◆ Exercise objective ◆
Pull out every line below that holds the word "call".
======
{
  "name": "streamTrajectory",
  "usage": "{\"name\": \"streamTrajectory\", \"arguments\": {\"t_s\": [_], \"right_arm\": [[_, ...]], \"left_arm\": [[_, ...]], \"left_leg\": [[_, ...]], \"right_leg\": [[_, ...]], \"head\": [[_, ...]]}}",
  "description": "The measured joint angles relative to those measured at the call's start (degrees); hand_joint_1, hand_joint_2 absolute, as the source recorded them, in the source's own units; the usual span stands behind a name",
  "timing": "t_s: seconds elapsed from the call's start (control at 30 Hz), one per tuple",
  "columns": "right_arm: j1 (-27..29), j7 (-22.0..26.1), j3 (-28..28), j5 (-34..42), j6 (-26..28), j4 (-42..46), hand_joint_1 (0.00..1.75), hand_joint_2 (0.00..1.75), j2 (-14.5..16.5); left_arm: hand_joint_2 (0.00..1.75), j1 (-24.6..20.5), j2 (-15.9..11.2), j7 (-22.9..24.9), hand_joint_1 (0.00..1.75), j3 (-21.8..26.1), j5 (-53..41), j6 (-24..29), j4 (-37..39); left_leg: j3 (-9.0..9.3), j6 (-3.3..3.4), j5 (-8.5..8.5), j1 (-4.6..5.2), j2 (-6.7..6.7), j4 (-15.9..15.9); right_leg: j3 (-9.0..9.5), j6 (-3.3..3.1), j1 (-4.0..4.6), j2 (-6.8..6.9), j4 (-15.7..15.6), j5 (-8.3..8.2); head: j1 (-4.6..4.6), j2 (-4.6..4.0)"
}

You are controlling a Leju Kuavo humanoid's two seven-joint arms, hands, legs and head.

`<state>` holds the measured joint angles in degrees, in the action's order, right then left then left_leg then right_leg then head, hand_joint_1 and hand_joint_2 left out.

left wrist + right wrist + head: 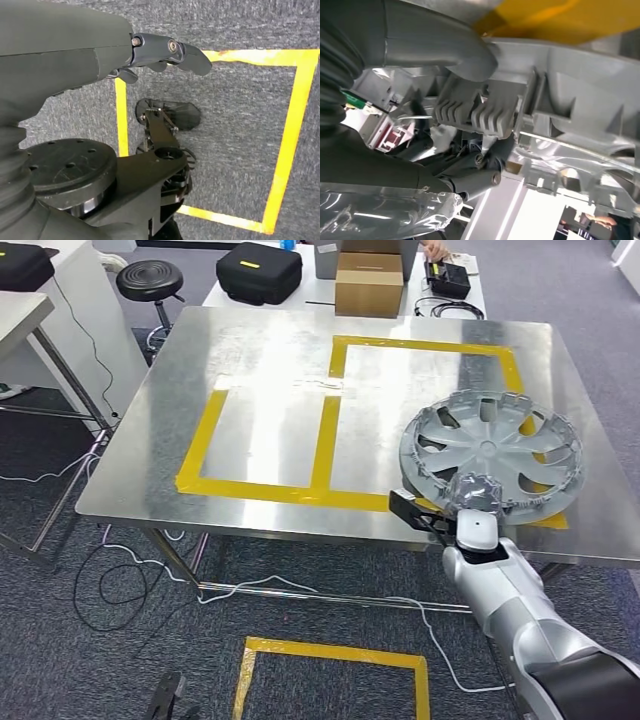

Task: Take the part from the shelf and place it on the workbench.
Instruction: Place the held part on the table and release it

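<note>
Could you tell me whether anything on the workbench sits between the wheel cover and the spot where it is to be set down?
Nothing visible does. The wheel cover is already over the workbench, near its right front corner, with the right hand gripping its near rim. The metal top around it is bare apart from yellow tape.

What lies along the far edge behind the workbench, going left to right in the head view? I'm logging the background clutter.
Black round stool → black zippered case → cardboard box → small black device, with a coiled black cable lying just in front of it.
</note>
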<state>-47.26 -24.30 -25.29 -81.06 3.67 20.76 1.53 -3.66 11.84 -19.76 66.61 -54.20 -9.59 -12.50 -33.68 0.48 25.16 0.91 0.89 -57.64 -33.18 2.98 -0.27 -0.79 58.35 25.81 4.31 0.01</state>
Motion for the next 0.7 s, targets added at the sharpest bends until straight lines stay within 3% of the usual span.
{"name": "streamTrajectory", "arguments": {"t_s": [0.5,0.7], "right_arm": [[1.38,0.13,2.42,-2.69,1.64,-0.6,0.0,0.0,-0.58],[0.52,0.98,3.02,-3.47,4.97,-0.6,0.0,0.0,-1.4]], "left_arm": [[1.75,-0.05,0.58,-1.64,0.0,0.07,-0.4,-0.42,0.0],[1.75,-0.05,0.86,-1.92,0.0,0.07,-0.85,-0.83,0.0]], "left_leg": [[-0.01,0.0,0.01,-0.01,-0.02,0.0],[-0.02,0.0,0.01,0.0,-0.02,0.0]], "right_leg": [[-0.03,0.0,0.0,-0.07,0.0,0.0],[-0.02,0.0,0.0,-0.06,0.0,0.0]], "head": [[-0.01,-0.01],[-0.01,0.0]]}}
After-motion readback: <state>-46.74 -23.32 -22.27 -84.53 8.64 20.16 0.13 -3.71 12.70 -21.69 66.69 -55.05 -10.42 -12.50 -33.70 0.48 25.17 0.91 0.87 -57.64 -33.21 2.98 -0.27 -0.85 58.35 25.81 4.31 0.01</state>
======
◆ Result of the exercise ◆
  "description": "The measured joint angles relative to those measured at the call's start (degrees); hand_joint_1, hand_joint_2 absolute, as the source recorded them, in the source's own units; the usual span stands behind a name",
  "timing": "t_s: seconds elapsed from the call's start (control at 30 Hz), one per tuple",

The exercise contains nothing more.